WORK TASK :: Going through the data below, copy out each line where the word "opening" shows up.

Items listed in a dataset:
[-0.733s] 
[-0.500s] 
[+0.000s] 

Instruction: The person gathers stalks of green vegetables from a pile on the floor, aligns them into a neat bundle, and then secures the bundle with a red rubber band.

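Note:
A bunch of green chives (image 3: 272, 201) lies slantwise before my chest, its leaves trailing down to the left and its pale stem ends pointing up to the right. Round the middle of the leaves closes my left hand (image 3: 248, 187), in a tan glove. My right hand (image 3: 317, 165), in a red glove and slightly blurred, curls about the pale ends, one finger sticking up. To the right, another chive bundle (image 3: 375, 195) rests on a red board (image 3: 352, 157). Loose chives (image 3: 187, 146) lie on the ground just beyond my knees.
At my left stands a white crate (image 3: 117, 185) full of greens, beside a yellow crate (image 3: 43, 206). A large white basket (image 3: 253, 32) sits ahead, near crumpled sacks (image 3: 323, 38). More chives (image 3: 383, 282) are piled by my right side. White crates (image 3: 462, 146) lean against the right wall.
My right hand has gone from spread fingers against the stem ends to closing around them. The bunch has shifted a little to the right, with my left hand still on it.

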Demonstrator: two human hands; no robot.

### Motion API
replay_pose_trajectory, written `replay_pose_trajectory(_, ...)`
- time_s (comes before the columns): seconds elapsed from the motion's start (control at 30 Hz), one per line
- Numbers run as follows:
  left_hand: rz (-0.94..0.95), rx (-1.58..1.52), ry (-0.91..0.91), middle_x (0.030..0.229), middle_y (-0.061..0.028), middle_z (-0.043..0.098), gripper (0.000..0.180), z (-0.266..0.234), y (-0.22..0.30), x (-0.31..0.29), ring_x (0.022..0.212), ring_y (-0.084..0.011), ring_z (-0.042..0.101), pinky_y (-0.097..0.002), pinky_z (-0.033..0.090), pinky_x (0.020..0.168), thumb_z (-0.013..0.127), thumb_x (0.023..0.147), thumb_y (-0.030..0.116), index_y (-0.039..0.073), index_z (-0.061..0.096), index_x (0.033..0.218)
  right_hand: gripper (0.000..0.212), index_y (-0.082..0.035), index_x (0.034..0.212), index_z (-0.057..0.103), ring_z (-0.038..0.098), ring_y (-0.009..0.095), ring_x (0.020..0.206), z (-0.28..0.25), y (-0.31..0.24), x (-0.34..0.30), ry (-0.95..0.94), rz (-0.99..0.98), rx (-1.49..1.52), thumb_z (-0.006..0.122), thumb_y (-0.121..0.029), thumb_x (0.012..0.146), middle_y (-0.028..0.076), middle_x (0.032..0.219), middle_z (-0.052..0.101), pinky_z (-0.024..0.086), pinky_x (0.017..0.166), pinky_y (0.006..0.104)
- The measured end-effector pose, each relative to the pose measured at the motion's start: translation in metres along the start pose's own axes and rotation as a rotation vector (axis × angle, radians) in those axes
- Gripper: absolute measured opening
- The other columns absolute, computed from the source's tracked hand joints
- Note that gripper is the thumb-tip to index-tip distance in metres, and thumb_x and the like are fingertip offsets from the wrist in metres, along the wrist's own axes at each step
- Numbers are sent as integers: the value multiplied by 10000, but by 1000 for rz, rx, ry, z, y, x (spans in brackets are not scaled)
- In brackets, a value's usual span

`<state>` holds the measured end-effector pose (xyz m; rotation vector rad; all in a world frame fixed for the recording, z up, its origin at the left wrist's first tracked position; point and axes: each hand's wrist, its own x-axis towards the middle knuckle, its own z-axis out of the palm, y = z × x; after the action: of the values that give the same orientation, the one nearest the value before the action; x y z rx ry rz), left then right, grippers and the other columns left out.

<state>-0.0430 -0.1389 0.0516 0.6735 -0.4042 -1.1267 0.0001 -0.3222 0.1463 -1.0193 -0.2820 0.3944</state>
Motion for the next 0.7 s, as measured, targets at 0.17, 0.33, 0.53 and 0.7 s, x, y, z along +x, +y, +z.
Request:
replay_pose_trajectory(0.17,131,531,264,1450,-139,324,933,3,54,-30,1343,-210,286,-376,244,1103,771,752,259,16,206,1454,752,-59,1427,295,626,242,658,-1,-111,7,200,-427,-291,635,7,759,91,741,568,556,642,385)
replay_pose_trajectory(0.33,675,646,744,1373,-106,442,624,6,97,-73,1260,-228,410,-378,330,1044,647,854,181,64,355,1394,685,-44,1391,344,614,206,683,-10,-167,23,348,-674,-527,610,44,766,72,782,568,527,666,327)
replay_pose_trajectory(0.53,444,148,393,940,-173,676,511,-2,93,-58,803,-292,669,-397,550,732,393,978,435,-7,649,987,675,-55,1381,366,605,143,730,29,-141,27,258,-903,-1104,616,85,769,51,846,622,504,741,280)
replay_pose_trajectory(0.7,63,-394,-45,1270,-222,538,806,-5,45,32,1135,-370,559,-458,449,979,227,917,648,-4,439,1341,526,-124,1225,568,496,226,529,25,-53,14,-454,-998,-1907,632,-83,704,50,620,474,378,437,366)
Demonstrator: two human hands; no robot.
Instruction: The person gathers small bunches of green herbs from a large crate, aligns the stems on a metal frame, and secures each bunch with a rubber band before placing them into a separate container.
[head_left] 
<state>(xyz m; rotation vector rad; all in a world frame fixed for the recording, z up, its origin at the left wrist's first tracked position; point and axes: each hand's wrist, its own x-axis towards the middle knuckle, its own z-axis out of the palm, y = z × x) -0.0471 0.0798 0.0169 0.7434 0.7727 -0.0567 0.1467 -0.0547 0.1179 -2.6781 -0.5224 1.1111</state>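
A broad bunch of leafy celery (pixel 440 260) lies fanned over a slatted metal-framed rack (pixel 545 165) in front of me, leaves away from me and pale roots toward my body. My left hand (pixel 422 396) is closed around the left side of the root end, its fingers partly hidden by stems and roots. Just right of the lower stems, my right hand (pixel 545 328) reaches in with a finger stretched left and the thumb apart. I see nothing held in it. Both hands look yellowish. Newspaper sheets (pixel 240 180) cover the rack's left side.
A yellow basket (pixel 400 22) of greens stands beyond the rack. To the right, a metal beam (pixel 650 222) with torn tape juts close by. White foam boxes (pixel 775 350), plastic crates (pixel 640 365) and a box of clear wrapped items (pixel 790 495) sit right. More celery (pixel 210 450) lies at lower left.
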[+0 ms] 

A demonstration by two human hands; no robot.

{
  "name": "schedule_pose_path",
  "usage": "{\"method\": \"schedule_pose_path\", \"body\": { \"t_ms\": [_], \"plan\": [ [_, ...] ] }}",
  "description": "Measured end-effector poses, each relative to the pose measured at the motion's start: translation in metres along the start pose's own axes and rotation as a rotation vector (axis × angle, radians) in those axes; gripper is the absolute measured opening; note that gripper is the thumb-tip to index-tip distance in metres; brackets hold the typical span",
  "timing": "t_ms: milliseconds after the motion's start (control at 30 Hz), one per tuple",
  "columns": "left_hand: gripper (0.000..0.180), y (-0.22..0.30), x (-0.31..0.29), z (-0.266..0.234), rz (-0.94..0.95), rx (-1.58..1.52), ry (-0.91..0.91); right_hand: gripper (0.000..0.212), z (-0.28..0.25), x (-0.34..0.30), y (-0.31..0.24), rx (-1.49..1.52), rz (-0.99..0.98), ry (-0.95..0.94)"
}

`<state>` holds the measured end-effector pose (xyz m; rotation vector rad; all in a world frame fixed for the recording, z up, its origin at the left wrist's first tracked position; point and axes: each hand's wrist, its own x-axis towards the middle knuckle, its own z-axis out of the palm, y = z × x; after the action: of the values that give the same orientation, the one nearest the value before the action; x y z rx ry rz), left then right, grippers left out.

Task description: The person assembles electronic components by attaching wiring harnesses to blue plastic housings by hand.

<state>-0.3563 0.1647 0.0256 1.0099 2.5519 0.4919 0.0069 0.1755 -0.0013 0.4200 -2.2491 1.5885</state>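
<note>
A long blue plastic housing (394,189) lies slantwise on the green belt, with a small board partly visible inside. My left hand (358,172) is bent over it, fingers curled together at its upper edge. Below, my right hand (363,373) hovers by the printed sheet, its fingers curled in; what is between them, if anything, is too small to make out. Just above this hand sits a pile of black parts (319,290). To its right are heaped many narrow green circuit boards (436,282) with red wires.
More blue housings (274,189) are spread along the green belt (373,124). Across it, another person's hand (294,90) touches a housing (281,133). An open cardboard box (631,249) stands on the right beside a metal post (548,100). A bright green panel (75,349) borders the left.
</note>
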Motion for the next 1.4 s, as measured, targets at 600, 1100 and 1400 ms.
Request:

REPLY ::
- Gripper: absolute measured opening
  "description": "Measured end-effector poses, each relative to the pose measured at the motion's start: translation in metres along the start pose's own axes and rotation as a rotation vector (axis × angle, radians) in those axes; gripper is the absolute measured opening; note that gripper is the thumb-tip to index-tip distance in metres; brackets hold the typical span",

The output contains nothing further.